• Work order: Every line of the data is to be output verbatim.

*** Collected data ***

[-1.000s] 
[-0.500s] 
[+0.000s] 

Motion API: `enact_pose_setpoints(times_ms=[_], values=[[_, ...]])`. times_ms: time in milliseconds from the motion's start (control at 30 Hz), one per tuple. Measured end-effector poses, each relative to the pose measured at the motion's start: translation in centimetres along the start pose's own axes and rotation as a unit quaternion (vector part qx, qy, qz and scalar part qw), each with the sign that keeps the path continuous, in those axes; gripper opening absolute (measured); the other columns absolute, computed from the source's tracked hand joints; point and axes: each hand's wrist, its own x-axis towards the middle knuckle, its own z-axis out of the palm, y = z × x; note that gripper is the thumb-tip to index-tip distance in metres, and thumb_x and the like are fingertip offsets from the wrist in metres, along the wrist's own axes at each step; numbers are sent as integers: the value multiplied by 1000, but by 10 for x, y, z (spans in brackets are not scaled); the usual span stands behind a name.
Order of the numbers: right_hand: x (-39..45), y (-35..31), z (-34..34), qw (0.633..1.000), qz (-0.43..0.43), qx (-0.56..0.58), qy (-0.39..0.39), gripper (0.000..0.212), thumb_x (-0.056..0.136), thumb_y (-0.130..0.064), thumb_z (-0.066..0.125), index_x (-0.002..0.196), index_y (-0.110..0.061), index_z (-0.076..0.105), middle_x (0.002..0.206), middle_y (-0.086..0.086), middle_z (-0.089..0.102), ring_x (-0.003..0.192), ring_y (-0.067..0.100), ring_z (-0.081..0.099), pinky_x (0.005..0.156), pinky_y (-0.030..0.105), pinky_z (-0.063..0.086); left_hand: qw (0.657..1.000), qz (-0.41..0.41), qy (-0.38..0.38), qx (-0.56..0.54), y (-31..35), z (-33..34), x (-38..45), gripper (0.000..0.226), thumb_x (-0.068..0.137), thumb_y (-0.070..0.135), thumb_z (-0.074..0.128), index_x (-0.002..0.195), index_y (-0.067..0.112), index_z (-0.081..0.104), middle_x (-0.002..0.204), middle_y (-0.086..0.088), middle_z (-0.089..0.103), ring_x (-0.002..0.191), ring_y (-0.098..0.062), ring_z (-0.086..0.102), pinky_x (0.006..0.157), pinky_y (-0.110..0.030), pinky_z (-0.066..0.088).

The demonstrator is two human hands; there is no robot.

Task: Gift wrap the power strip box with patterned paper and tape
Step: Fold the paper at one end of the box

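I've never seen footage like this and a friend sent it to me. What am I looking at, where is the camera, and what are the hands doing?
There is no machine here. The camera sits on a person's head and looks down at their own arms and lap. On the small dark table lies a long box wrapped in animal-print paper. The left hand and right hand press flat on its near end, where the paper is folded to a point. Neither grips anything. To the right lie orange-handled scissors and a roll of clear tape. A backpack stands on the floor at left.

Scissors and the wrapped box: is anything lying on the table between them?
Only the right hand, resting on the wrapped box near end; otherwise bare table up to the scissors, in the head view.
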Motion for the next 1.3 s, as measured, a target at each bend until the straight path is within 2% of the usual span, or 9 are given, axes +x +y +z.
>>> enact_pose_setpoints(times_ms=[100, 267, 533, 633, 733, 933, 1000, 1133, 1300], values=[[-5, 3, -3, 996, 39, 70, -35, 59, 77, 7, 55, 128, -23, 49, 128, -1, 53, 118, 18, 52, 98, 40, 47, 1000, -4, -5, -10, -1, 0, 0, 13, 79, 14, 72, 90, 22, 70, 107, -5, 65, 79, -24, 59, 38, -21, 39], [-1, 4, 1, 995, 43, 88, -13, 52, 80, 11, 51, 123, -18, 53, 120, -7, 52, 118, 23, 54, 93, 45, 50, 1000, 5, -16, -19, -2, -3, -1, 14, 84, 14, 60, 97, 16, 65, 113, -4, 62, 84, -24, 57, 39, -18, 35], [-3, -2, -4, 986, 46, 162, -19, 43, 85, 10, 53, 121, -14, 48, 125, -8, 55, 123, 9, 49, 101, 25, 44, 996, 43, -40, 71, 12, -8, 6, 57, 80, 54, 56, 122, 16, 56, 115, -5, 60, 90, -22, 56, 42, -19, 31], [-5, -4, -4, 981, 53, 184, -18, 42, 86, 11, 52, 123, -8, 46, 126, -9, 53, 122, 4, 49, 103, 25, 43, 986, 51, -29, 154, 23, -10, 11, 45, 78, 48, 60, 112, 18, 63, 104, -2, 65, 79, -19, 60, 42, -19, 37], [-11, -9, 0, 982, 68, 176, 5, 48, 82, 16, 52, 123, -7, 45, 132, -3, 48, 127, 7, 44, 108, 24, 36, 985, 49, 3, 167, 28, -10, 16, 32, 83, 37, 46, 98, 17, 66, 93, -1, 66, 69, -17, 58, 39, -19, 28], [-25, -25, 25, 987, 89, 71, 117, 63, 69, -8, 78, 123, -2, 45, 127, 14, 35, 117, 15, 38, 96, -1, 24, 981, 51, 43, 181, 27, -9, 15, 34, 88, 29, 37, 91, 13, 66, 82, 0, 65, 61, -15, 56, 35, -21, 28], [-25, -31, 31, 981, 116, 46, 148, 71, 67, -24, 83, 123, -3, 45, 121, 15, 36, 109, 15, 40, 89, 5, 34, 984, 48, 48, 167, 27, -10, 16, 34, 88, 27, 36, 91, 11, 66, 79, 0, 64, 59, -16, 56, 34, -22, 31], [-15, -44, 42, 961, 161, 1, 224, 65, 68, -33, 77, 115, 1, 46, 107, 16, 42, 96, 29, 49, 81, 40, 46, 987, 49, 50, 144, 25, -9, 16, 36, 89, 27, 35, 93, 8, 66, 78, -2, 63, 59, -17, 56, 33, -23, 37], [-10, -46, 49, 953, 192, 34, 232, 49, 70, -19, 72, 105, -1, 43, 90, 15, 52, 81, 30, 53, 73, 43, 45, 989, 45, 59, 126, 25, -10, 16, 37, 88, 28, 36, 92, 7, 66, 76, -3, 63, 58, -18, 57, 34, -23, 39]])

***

• Result:
[-1.000s] 
[-0.500s] 
[+0.000s] 

Motion API: `enact_pose_setpoints(times_ms=[_], values=[[_, ...]])`. times_ms: time in milliseconds from the motion's start (control at 30 Hz), one per tuple. Measured end-effector poses, each relative to the pose measured at the motion's start: translation in centimetres along the start pose's own axes and rotation as a unit quaternion (vector part qx, qy, qz and scalar part qw), each with the sign that keeps the path continuous, in those axes; gripper opening absolute (measured); the other columns absolute, computed from the source's tracked hand joints; point and axes: each hand's wrist, its own x-axis towards the middle knuckle, its own z-axis out of the palm, y = z × x; note that gripper is the thumb-tip to index-tip distance in metres, and thumb_x and the like are fingertip offsets from the wrist in metres, along the wrist's own axes at each step; numbers are sent as integers: the value multiplied by 1000, but by 10 for x, y, z (spans in brackets are not scaled); the usual span stands behind a name.
Order of the numbers: right_hand: x (-39..45), y (-35..31), z (-34..34), qw (0.633..1.000), qz (-0.43..0.43), qx (-0.56..0.58), qy (-0.39..0.39), gripper (0.000..0.212), thumb_x (-0.056..0.136), thumb_y (-0.130..0.064), thumb_z (-0.066..0.125), index_x (-0.002..0.196), index_y (-0.110..0.061), index_z (-0.076..0.105), middle_x (0.002..0.206), middle_y (-0.086..0.086), middle_z (-0.089..0.102), ring_x (-0.003..0.192), ring_y (-0.067..0.100), ring_z (-0.081..0.099), pinky_x (0.005..0.156), pinky_y (-0.030..0.105), pinky_z (-0.063..0.086); left_hand: qw (0.657..1.000), qz (-0.41..0.41), qy (-0.38..0.38), qx (-0.56..0.54), y (-31..35), z (-33..34), x (-38..45), gripper (0.000..0.226), thumb_x (-0.068..0.137), thumb_y (-0.070..0.135), thumb_z (-0.074..0.128), index_x (-0.002..0.195), index_y (-0.067..0.112), index_z (-0.081..0.104), middle_x (-0.002..0.204), middle_y (-0.086..0.088), middle_z (-0.089..0.103), ring_x (-0.002..0.191), ring_y (-0.098..0.062), ring_z (-0.086..0.102), pinky_x (0.006..0.157), pinky_y (-0.110..0.030), pinky_z (-0.066..0.088).

The demonstrator is two human hands; there is no robot.

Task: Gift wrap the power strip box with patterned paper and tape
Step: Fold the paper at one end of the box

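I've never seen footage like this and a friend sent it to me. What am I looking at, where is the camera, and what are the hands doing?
There is no machine here. The camera sits on a person's head and looks down at their own arms and lap. On the small dark table lies a long box wrapped in animal-print paper. The left hand and right hand press flat on its near end, where the paper is folded to a point. Neither grips anything. To the right lie orange-handled scissors and a roll of clear tape. A backpack stands on the floor at left.

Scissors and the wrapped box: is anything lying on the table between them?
Only the right hand, resting on the wrapped box near end; otherwise bare table up to the scissors, in the head view.
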Motion for the next 1.3 s, as measured, a target at each bend until the straight path is within 2% of the usual span, or 9 are given, axes +x +y +z.
>>> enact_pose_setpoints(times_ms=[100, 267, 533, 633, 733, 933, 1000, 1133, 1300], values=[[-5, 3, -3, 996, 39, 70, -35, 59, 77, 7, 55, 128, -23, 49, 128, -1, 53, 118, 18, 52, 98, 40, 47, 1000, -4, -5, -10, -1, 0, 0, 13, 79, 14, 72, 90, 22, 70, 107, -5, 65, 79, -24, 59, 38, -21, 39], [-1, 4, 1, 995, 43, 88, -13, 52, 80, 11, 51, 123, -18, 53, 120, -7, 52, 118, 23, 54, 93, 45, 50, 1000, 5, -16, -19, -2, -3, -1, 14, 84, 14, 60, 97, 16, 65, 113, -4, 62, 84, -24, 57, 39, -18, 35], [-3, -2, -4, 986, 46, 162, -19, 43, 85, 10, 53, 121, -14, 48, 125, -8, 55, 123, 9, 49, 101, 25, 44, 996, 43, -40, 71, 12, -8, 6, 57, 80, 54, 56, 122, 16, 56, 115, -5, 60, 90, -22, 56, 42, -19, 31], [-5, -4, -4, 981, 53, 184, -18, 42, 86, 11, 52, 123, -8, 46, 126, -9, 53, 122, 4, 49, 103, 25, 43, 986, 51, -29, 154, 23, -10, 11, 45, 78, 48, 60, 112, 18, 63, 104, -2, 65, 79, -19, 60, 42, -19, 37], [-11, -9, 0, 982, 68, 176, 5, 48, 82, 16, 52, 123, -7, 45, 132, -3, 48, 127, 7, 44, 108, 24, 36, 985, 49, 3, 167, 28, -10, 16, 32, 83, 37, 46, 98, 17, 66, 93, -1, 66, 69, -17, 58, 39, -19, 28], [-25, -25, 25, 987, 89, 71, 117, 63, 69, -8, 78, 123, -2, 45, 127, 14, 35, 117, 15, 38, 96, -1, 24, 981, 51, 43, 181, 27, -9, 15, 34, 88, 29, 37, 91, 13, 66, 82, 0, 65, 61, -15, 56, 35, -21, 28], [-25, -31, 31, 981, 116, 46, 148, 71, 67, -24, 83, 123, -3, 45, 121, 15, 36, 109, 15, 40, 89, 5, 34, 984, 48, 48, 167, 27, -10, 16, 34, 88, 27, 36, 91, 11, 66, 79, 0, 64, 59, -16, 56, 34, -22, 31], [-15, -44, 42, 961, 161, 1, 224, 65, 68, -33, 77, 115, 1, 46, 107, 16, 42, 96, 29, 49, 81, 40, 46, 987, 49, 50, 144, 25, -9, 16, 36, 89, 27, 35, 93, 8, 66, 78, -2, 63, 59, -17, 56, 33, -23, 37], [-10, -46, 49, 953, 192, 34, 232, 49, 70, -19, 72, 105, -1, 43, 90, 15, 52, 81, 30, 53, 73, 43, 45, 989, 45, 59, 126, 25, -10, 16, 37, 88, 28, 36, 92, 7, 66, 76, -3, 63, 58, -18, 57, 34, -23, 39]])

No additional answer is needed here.